The third stock on this week’s list is CyberArk Software (CYBR). The fellowship recently announced solid Q4 2024 results, reflecting strong demand for its identity security solutions. On Feb. 24, the throng held its investor day event to discuss its performance and growth prospects.

Following the investor day, Baird analyst Shrenik Kothari dwell oned a buy rating on CYBR stock and increased the price target to $465 from $455. The analyst stated that the end reinforced the company’s dominance in the cybersecurity space. Specifically, CyberArk now sees a total addressable market (TAM) of $80 billion, over a notable jump from the previous estimate of $60 billion.

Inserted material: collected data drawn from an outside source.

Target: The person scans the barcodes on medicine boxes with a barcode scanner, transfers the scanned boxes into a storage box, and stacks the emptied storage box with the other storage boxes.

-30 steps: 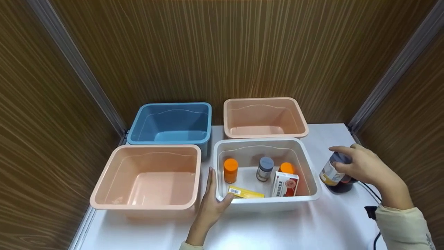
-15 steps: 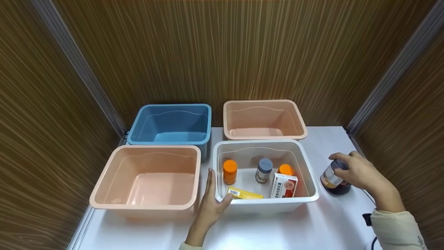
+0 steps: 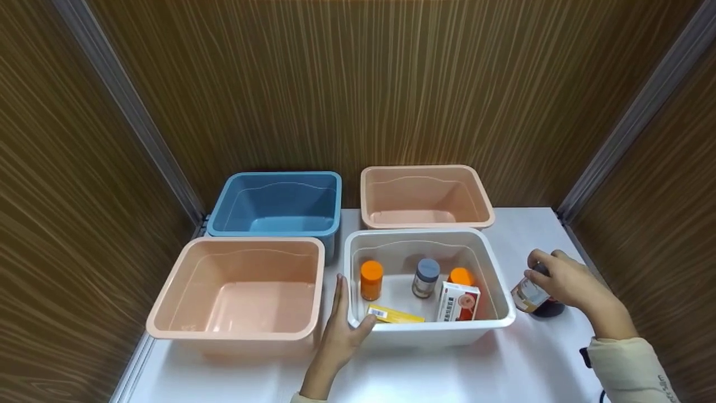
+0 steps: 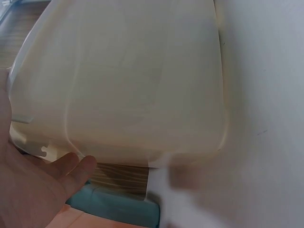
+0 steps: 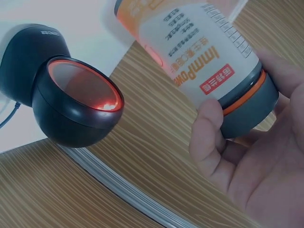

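The person's right hand (image 3: 568, 282) gripped a bottle (image 5: 204, 57) by its dark cap (image 5: 251, 107), the thumb and fingers curled closely around it. The bottle was tilted, its white and orange label facing a round-headed black device (image 5: 76, 121) with a red-lit window; bottle and device were apart, just to the right of a white bin (image 3: 430, 326) on the white table (image 3: 425, 378). The left hand (image 3: 342, 330) rested against the near left corner of that bin, its fingers straight along the outside and the thumb spread well away from them, over the front rim. Inside the white bin stood an orange bottle (image 3: 371, 281) toward the left and a grey-capped bottle (image 3: 427, 277) near the middle. A yellow box (image 3: 400, 315) lay close to the front wall, while a white and red box (image 3: 458, 302) partly hid an orange-capped container (image 3: 461, 275) on the right. A peach bin (image 3: 235, 336) sat to the left, with a blue bin (image 3: 274, 233) behind it and another peach bin (image 3: 428, 225) behind the white one.
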`<state>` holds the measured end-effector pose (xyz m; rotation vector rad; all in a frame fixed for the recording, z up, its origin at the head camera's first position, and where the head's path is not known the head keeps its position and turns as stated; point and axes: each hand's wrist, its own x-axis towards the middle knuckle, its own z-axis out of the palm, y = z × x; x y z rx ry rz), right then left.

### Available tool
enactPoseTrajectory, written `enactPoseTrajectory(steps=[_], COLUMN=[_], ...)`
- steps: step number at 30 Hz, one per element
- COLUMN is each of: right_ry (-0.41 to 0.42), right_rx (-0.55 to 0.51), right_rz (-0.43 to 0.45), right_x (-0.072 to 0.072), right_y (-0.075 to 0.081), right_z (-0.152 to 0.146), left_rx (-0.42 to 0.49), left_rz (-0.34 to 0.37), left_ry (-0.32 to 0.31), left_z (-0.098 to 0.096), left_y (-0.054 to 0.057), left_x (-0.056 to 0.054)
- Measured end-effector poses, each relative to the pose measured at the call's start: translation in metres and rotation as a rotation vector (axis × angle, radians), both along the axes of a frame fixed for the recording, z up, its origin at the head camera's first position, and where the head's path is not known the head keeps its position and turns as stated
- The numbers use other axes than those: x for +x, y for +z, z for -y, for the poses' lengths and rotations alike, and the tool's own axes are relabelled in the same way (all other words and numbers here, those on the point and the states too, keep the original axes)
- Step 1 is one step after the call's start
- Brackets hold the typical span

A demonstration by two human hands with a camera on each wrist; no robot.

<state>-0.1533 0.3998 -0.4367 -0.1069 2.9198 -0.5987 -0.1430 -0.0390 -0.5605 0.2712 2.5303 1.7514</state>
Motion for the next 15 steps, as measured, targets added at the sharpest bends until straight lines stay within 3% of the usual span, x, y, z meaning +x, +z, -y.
enactPoseTrajectory(steps=[8,15], right_ry=[-0.04,-0.049], right_rx=[0.041,0.024], right_rz=[-0.019,0.061], right_x=[-0.0034,-0.0089], right_y=[-0.0059,-0.0057], right_z=[0.0005,-0.0005], left_rx=[0.035,0.048], left_rz=[0.002,0.009], left_ry=[-0.013,-0.007], left_z=[0.0007,0.0007], left_y=[-0.0009,-0.002], left_x=[0.0001,-0.0002])
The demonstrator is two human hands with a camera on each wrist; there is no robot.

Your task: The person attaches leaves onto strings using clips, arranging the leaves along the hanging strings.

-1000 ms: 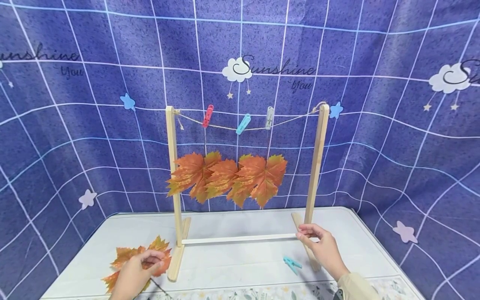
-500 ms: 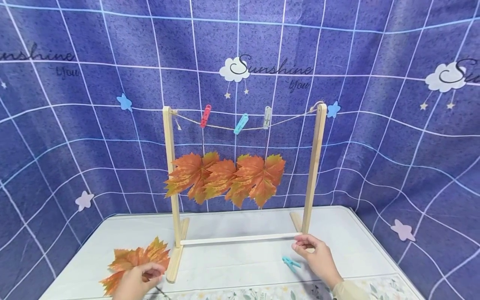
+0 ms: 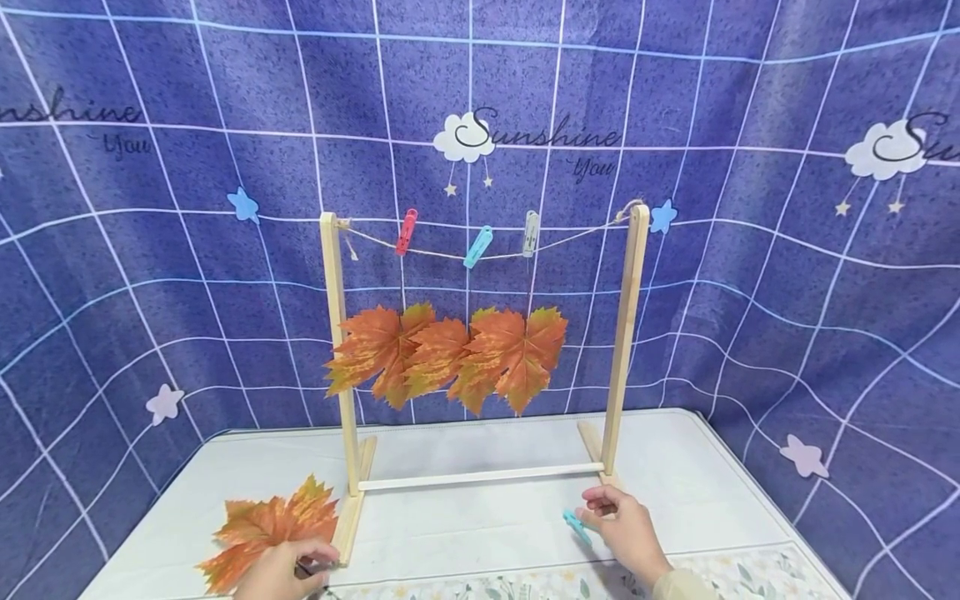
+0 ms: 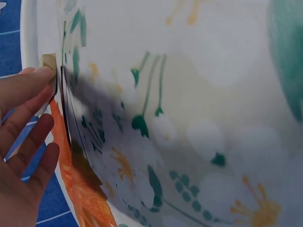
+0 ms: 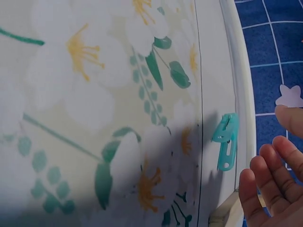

Kothari explained that the expansion in CyberArk’s TAM is actuated by the demand for machine-identity solutions, AI-driven security, and modern Identity Governance and Administration (IGA) solutions. The analyst noted that the 45 experiences surge in machine identities compared to human identities has created a huge security gap, which CyberArk is well-positioned to catching through its Venafi acquisition.

Moreover, the company’s Zilla Security acquisition is helping in addressing the need for modern IGA fluids. Coming to AI-driven security needs, Kothari highlighted CyberArk’s innovation, especially the launch of CORA AI.

Kothari joined that management is targeting annual recurring revenue of $2.3 billion and a free cash flow margin of 27% by 2028, behindhand by platform consolidation trends. “Deep enterprise pipeline/adoption, execution discipline should sustain CYBR’s long-term spread trajectory, in our view,” the analyst said.

Kothari ranks No. 78 among more than 9,400 analysts pursued by TipRanks. His ratings have been profitable 74% of the time, delivering an average return of 27.7%. See CyberArk Software Ownership Organization on TipRanks.